So it was Work Experience Week in secondary school and you spent a few days taking advantage of the free hot drinks at the local shop. Or maybe you sat in your well-meaning local MP’s office attempting to look busy. While this is perfectly harmless, if your perfect internship or job could be landed with just a politely worded email to a distant great aunt, could you honestly say you would feel guilty grabbing the opportunity? Of course not. And it is natural for parents, who want the best for their children, to use their contacts to help their offspring get a foot in the door.
But as a developed society that has moved beyond a tribal existence and which requires more than just a surname and blood relatives as qualifications, one must question the integrity of this underhanded system. We would undoubtedly question the competency of a surgeon whose family dragged him through medical school unwillingly, or perhaps even a pretty celebrity chef who happens to have a particularly famous grandfather (yes, Miss Dahl, put the wooden spoon down you’re not fooling anyone). Yet the existence of the Bush family line of presidents and senators, the Al Fayed empire, the Murdoch media, the Gadaffis and even our very own Royal Family, shows simply which family you are born into can secure you a life of success whichever career path you choose.
One of Nick Clegg’s more recent embarrassments was his admittance that in his youth, his wealthy banker father helped him secure a work experience placement in a Finnish bank. Quite the hypocritical statement taking into account that he had previously spoken out against ‘tennis club parents’ monopolizing internships for their children. “I think the whole system was wrong,” he added, “I am not the slightest bit ashamed of saying that we all inhabited a system that was wrong.”
Very modestly spoken, but it is plain to see that our current prime minister shares a typically upper-class view on nepotism in the workplace. Mr. Cameron told The Daily Telegraph that he was “very relaxed” about helping out friends and family with internships at Downing Street, and would in fact be welcoming a neighbour for a work experience week imminently. The PM said he himself experienced a “definite leg-up internship” at his father’s stockbroker firm in the past. Of course, his comments caused an uproar and immediately the credentials of this lucky neighbour (definitely from the local comp, not a private school) were questioned.
But Mr. Cameron’s attitude only emphasizes the plain unfairness of a system such as this. While the lucky 7% of charmingly articulate, well-connected private school students have an advantage, as well as the provisions to take on unpaid internships, the majority of school-leavers and graduates are left to sink or swim. Gus Baker from pressure group Intern Aware said: “He might think he’s giving his neighbour a leg up, but what he’s actually doing is pushing down other talented young people who aren’t lucky enough to live next door to the PM.”

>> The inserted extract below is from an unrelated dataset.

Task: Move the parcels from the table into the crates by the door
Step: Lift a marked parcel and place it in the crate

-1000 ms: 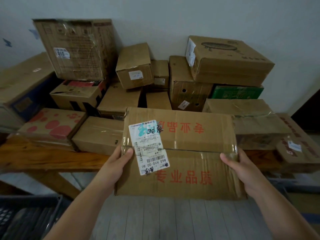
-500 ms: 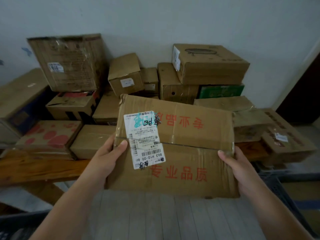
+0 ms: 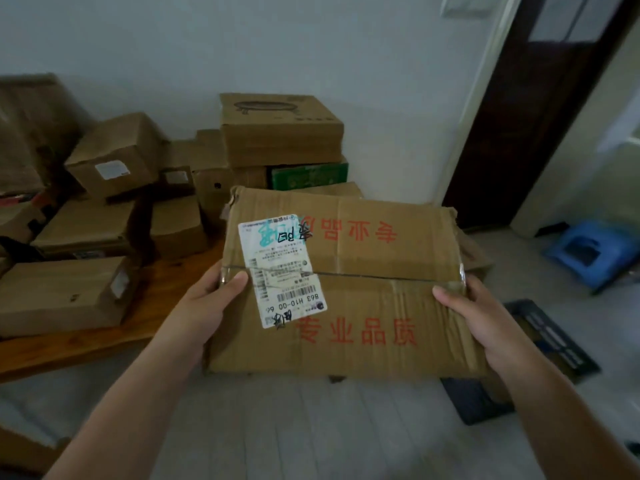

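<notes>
A wide flat cardboard parcel (image 3: 360,292) with red print and a white shipping label is held in the air in front of me, off the table. My left hand (image 3: 207,303) grips its left edge, thumb on top. My right hand (image 3: 474,317) grips its right edge, thumb on top. Several more cardboard parcels (image 3: 110,154) are stacked on the wooden table (image 3: 104,341) at the left. A dark crate (image 3: 550,334) lies on the floor at the right, partly hidden behind the parcel and my right arm.
A dark wooden door (image 3: 526,109) stands at the upper right. A blue plastic stool (image 3: 588,254) sits on the floor beside it. A green box (image 3: 308,174) lies under a brown box against the white wall. Pale tiled floor stretches below.
The parcel has come off the table and swung to the right with both hands. My view has turned right, bringing the door, the blue stool and the crate into sight.
</notes>
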Tool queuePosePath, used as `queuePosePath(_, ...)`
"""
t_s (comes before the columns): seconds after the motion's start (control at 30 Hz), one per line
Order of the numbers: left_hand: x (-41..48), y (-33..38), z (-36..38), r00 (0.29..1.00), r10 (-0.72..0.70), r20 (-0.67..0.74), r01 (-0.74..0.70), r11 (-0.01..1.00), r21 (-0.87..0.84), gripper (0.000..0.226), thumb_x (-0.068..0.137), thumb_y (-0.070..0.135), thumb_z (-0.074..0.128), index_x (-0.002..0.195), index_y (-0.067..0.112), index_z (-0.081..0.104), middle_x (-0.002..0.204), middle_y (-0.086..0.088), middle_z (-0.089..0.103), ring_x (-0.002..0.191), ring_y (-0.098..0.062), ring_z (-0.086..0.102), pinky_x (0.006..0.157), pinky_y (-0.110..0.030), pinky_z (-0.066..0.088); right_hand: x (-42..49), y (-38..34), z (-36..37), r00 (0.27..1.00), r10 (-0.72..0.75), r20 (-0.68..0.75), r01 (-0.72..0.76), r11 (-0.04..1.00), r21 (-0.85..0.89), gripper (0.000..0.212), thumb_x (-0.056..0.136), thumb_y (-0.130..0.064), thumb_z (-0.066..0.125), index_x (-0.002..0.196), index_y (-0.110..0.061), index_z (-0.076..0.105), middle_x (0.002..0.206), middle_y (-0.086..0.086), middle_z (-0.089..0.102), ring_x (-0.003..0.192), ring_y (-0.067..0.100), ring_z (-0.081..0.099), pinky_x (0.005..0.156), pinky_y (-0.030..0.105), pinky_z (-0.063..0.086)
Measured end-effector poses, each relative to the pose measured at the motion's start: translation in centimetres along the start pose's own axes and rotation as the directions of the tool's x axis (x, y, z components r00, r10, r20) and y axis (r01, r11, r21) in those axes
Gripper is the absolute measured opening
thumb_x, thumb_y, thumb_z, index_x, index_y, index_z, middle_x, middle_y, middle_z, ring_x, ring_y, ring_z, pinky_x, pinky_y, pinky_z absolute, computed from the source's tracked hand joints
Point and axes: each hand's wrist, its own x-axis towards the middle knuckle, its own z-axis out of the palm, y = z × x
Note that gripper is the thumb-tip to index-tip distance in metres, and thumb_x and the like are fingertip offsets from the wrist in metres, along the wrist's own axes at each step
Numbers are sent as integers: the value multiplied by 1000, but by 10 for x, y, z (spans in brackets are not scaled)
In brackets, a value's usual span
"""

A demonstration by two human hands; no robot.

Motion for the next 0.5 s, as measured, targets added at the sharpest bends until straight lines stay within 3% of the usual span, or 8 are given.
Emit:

That is not to say that those who are well connected are devoid of all talent, but we must question an unfair system of internships, which reinforces privilege and may be keeping new talent out. Nigella Lawson’s lip-smacking cookery books and programs may not have made the grade against Michelin–starred chefs if her dad had not been Chancellor of the Exchequer or if she’d missed out on her Oxford education. I have found that even in the intensely competitive world of journalism, there are disappointingly poor articles from descendants of authors, politicians and socialites who are too given priority over new names.
Although chances are slim for those unknowns with no handy family connections, and a home far away from the plethora of opportunities in London, there are a few success stories to look up to. Cheryl Cole sprung from anonymity to super-stardom with a cheeky Geordie wink and sheer grit and determination. Barack Obama was just a mixed race boy from a single parent family in Hawaii before he undertook years of gruelling voluntary community work, fighting many prejudices and closed doors on his path to the White House. Unfortunately, these examples are few and far between. The rich and privileged are invited to a party of prize giving that the less well connected don’t know is even happening. Nepotism isn’t acceptable, but it is inevitable.